Exercise goal: From the first line of the data below through the line holding "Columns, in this", write out each line exactly as it stands.

Collected material:
_____

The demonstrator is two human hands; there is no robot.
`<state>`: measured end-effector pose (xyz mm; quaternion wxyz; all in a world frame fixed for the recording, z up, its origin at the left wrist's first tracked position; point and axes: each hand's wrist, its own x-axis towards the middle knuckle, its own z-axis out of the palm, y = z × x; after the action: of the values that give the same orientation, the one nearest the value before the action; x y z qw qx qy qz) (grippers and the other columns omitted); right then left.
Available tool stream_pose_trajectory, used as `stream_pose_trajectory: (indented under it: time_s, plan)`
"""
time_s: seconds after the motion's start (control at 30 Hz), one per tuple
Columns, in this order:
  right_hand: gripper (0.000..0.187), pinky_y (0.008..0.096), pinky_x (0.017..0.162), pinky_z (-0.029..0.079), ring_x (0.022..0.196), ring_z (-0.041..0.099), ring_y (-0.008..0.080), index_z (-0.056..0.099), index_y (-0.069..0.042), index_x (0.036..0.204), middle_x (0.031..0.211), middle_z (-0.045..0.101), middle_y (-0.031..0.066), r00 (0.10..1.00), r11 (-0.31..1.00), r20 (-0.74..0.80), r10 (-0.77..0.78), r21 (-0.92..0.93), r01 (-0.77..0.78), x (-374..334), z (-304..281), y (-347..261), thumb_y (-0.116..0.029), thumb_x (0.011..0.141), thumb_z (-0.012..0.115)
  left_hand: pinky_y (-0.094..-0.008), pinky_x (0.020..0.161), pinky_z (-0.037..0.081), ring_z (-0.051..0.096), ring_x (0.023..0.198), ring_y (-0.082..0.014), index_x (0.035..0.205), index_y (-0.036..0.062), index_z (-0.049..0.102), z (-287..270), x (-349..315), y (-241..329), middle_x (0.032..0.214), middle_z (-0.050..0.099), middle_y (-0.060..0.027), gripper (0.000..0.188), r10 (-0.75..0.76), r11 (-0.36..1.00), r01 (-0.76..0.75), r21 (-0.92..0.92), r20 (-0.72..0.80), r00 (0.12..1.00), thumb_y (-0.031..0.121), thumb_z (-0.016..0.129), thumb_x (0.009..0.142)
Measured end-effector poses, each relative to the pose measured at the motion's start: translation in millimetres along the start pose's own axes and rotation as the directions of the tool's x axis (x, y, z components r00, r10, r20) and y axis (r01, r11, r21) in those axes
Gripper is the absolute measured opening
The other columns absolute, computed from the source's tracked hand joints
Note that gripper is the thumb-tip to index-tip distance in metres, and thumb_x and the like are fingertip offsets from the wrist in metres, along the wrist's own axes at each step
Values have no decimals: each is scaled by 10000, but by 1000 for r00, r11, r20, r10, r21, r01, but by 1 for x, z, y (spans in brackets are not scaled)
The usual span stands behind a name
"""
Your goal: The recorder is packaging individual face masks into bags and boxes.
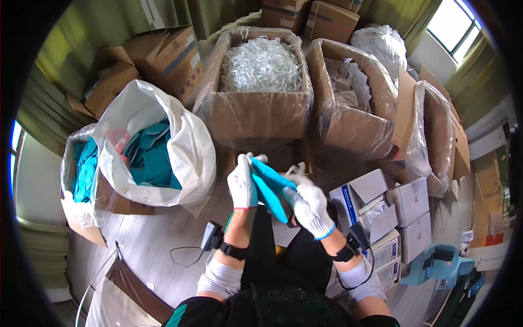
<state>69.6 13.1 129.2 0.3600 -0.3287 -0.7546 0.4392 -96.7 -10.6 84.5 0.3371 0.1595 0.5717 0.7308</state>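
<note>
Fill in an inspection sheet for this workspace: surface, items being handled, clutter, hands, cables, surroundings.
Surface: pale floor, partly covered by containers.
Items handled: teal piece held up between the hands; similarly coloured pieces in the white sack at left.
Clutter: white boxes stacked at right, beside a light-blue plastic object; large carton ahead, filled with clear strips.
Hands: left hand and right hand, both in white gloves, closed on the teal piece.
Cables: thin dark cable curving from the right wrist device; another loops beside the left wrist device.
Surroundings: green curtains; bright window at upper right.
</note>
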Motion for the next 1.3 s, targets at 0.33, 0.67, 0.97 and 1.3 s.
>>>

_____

Output of the task:
The demonstrator is two human hands; there is no robot.
`<state>`: measured end-effector pose (xyz mm; quaternion wxyz; all in a world frame fixed for the recording, z up, its origin at the left wrist's first tracked position; point and axes: each hand's wrist, its own x-axis towards the middle knuckle, its own z-axis out of the palm, y = z × x; after the action: of the values that give the same orientation, the one nearest the value before the action; x y z qw qx qy qz) (grippers and the other columns omitted); right then left.
Available tool stream_pose_trajectory, used as `stream_pose_trajectory: (indented under it: time_s, plan)`
"""
time_s: seconds after the motion's start (control at 30 Hz), one per tuple
Columns, in this order:

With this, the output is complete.